PROBLEM STATEMENT
Print nothing except the lines of the listing below from the line with "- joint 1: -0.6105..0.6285" to the line with "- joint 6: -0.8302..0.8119", each exactly as written, both ends included.

DATA UNDER STUDY
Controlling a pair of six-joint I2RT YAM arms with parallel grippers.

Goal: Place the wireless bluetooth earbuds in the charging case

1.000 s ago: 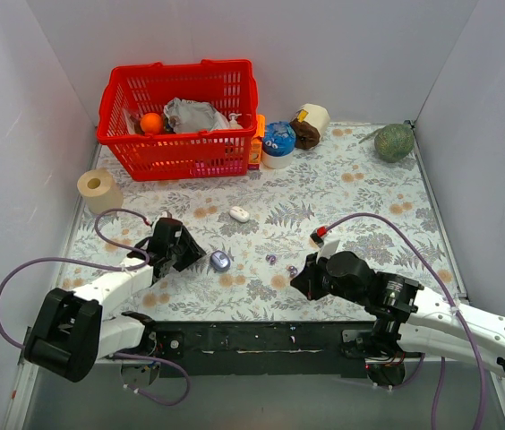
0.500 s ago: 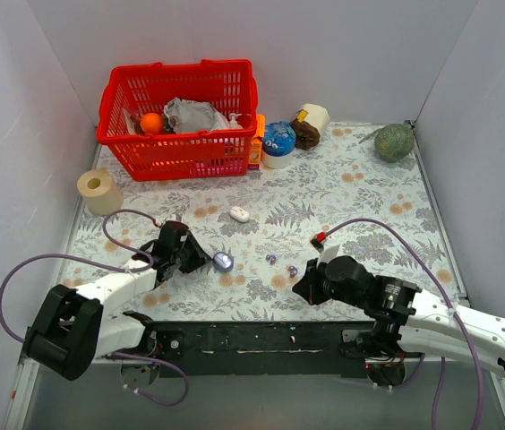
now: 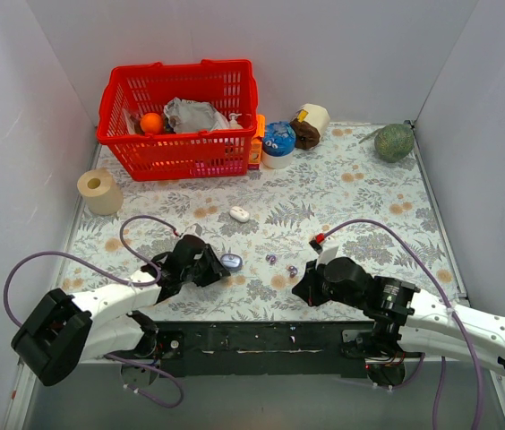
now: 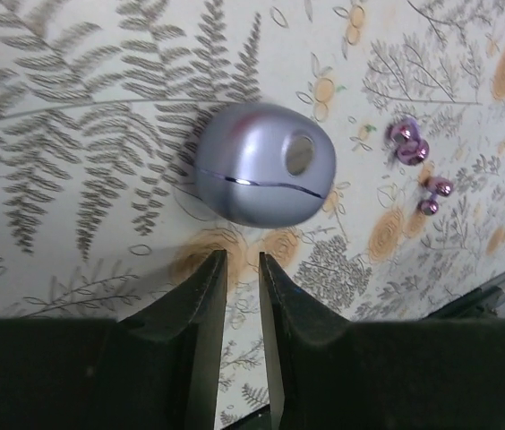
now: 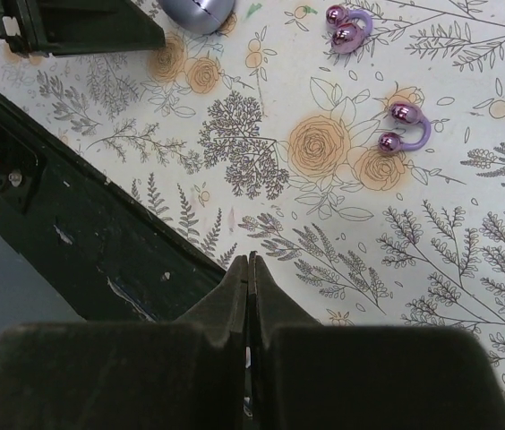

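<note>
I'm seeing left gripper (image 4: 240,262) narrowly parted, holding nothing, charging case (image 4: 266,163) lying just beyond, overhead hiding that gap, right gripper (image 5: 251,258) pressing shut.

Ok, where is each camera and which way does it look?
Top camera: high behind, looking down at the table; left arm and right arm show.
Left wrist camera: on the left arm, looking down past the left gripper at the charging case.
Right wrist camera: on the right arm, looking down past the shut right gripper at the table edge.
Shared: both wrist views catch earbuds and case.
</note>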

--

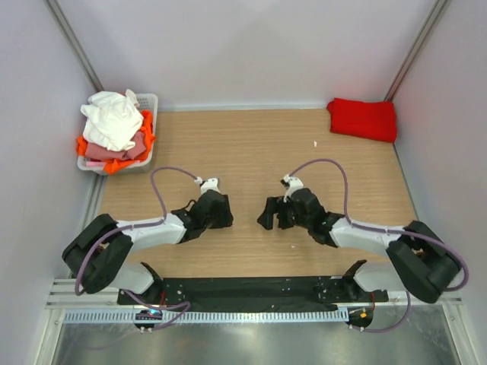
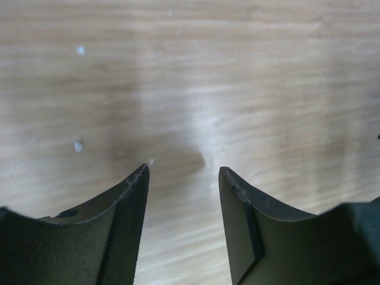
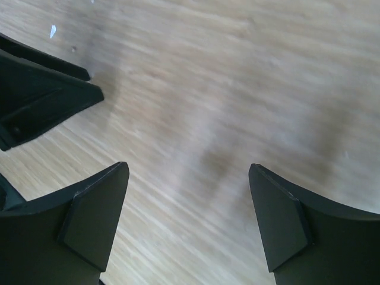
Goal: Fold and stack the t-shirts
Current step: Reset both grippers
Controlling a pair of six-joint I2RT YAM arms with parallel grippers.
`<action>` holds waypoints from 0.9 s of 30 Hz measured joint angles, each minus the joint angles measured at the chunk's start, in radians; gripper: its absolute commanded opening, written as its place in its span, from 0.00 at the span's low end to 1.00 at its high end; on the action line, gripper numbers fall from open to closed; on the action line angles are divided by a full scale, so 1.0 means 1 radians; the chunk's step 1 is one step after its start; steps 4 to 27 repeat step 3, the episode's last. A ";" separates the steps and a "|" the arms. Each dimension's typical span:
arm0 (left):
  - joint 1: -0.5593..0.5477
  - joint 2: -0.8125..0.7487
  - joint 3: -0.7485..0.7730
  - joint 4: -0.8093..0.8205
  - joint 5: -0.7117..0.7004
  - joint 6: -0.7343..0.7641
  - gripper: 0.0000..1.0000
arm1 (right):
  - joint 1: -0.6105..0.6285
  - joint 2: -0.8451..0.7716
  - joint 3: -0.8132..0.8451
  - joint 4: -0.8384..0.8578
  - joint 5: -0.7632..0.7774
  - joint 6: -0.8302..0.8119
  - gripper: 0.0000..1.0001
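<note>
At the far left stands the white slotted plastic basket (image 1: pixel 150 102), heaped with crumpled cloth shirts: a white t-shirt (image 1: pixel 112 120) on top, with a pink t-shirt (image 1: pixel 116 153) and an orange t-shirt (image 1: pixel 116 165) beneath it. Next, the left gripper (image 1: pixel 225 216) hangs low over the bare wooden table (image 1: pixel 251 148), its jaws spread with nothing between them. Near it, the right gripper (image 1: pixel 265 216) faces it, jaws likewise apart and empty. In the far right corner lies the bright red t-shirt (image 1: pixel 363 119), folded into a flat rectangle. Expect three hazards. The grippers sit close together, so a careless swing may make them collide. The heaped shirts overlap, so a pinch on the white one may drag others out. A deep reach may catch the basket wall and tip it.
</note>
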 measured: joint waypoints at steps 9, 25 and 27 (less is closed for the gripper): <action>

SOLUTION TO THE EXERCISE
  - joint 1: -0.6105..0.6285
  - joint 2: -0.8451..0.7716
  - joint 3: -0.8132..0.8451
  - joint 4: -0.8384..0.8578
  - joint 5: -0.7632..0.7774
  - joint 6: -0.8302..0.8119

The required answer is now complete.